Hume AI has launched Octave 2, its next-generation voice AI model for text-to-speech, publicly previewed on the company's platform and API. Octave 2 delivers faster response times under 200 milliseconds and spans 11 languages, including Arabic, English, French, German, Hindi, Italian, Japanese, Korean, Portuguese, Russian, and Spanish. The rollout targets developers, enterprises, and creators seeking state-of-the-art speech synthesis. Compared to its predecessor, Octave 2 is 40% faster and more cost-effective, now at half the price of Octave 1, and is optimized for advanced inference hardware through partnership with Sambanova.

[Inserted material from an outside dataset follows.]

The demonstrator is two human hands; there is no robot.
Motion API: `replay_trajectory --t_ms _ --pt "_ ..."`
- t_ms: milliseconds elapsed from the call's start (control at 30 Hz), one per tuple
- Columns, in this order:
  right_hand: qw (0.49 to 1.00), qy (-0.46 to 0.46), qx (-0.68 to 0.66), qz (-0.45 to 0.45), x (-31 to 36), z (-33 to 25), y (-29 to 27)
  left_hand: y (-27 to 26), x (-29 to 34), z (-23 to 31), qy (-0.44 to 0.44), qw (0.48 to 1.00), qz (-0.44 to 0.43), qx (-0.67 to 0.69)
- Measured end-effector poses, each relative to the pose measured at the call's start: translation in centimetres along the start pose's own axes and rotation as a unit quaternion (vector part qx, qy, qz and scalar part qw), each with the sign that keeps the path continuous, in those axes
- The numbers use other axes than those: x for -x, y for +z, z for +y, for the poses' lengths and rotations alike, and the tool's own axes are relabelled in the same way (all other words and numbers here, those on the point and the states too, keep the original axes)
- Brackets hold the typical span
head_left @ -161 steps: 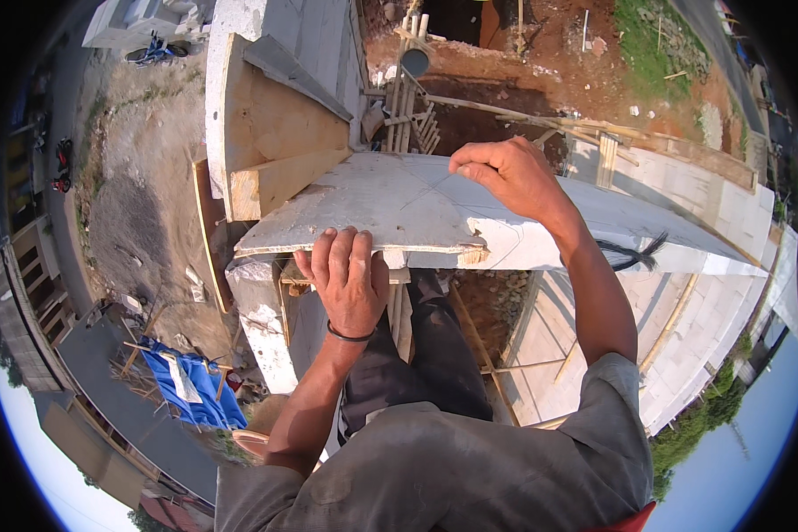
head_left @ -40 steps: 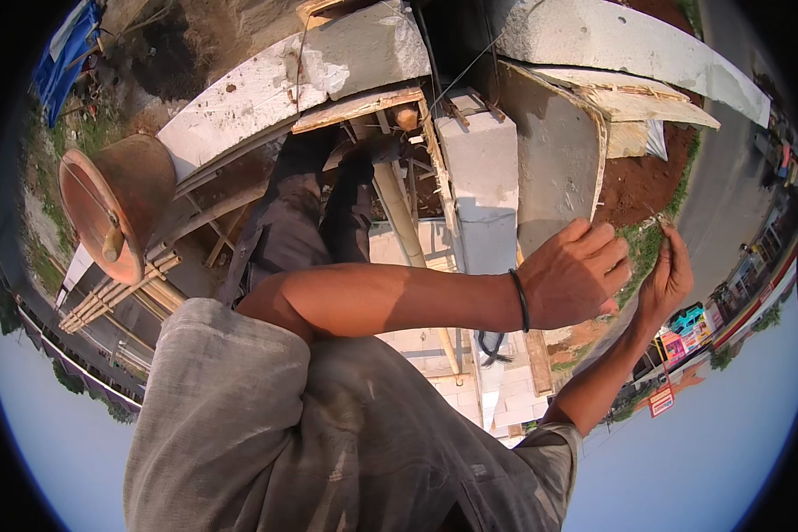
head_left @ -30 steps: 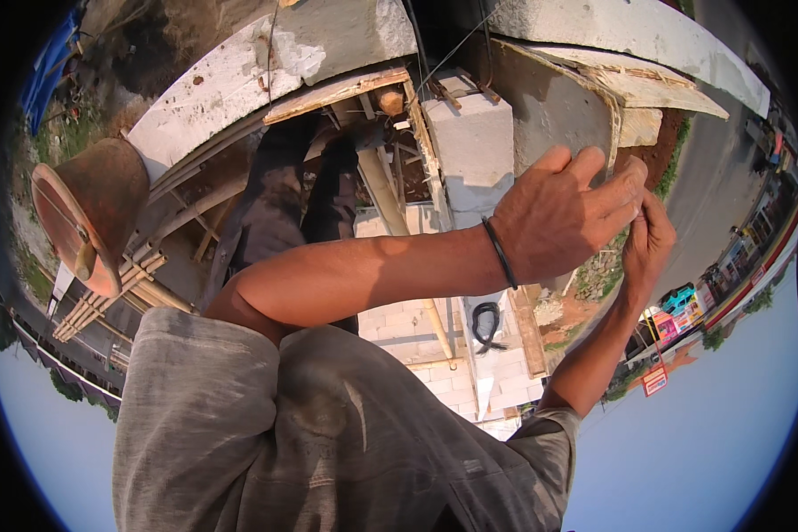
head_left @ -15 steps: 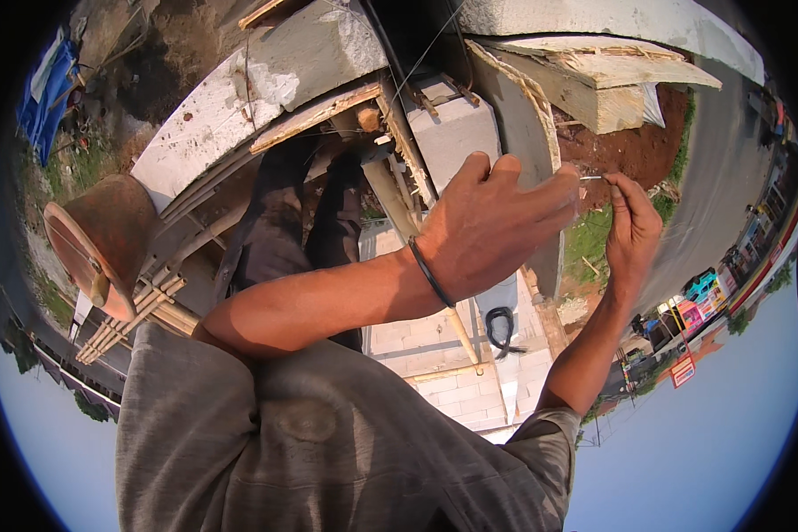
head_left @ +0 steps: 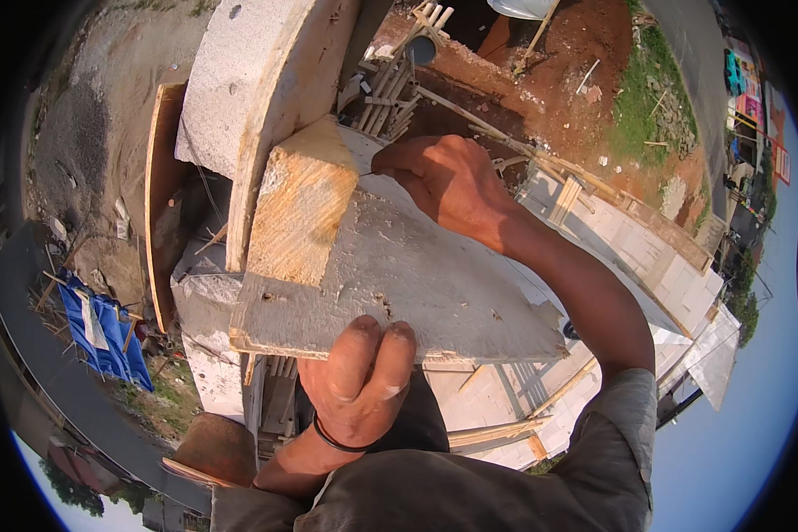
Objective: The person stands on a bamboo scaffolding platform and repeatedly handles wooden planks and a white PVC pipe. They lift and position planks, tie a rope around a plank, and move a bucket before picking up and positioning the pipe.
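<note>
My left hand (head_left: 359,381), with a black band at its wrist, grips the near edge of a grey, weathered plywood board (head_left: 399,275). Two of its fingers lie on top of the board; the others are hidden below. A squared timber (head_left: 301,213) with a pale sawn end rests on the board's left part. Beyond the timber's right side, my right hand (head_left: 443,182) is closed, its fingertips pinched together close to the board's far edge. A thin dark line shows by those fingertips, but what they hold is too small to make out.
An upright board (head_left: 284,106) and a pale concrete block (head_left: 235,80) stand at the far left of the timber. Several bamboo poles (head_left: 390,89) lie below. A brown bucket-like vessel (head_left: 217,448) sits at lower left. Pale block work (head_left: 647,239) lies down to the right.
My view has swung round to the board and timber. My left hand has left the thin light piece near my right hand and now grips the board. My right hand has come to the timber.
</note>
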State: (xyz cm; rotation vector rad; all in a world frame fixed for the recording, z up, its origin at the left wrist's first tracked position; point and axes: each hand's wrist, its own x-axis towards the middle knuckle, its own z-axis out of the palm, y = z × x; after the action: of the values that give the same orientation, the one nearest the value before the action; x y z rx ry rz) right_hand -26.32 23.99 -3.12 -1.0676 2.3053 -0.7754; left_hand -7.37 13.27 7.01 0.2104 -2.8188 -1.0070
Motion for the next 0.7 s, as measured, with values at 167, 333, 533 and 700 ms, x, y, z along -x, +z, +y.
replay_trajectory --t_ms 167,333,533,700 --pt "0.999 -0.001 -0.049 0.001 -0.3 0.8 1.5 0.7 1.2 -0.1 0.018 0.997 0.046 -0.051" --pt "0.99 0.063 -0.118 -0.04 -0.5 0.0 3.0 -0.1 1.3 -0.3 0.047 0.99 -0.017 -0.132" --pt "0.966 0.106 -0.228 -0.059 -0.1 -0.4 3.4 0.6 2.1 -0.3 0.023 0.997 0.058 -0.048" --pt "0.97 0.079 -0.222 -0.06 -0.3 -1.1 3.9 0.6 2.4 -0.2 0.008 0.997 0.064 -0.035"
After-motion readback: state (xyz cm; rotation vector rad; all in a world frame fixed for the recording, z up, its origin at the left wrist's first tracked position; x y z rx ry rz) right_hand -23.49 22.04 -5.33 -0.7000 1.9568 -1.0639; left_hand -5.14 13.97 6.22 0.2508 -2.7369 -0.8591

Octave 2 introduces voice conversion and direct phoneme editing capabilities, letting users swap voices or fine-tune pronunciation, timing, and emphasis. These features enable applications in dubbing, entertainment, and nuanced voiceovers, with advanced support for uncommon words, repetition, numbers, and symbols. Although the core features are available now, voice conversion and phoneme editing are set to arrive shortly. EVI 4 mini, also released, leverages Octave 2 for speech-to-speech tasks but requires pairing with an external LLM for full language generation.
Introducing Octave 2: our next-generation multilingual text-to-speech model
— Hume AI (@hume_ai) October 1, 2025
What’s new:
- Fluent in 11+ languages
- 40% faster (<200ms latency) & 50% cheaper than Octave 1
- Multi-speaker conversation
- More reliable pronunciation
- New voice conversion & phoneme editing… pic.twitter.com/dkj7QElsXL
Hume AI, the company behind Octave 2, specializes in emotionally intelligent AI voice technology. Their focus is on integrating nuanced vocal expression into AI models, pushing the boundaries of realistic voice synthesis. Early industry feedback points to Octave 2’s technical leap in speed and multilingual coverage, positioning Hume AI as a strong competitor in the voice AI landscape.